Data extract >>
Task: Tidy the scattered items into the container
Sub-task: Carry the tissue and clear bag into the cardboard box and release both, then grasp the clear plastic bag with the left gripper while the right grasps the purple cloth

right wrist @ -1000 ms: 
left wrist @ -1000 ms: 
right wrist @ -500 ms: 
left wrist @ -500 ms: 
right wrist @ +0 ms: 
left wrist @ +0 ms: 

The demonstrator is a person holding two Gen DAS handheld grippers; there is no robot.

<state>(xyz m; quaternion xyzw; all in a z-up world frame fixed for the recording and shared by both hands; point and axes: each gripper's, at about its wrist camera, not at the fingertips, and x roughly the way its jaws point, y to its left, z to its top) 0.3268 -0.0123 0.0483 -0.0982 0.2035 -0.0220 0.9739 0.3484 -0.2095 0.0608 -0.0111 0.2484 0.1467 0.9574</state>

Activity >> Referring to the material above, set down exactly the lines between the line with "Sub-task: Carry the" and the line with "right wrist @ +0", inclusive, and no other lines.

Reply >>
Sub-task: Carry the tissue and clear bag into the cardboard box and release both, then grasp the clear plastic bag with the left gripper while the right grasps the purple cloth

right wrist @ -1000 ms: 
left wrist @ -1000 ms: 
right wrist @ -500 ms: 
left wrist @ -500 ms: 
right wrist @ +0 ms: 

What this exercise asked for has been supplied.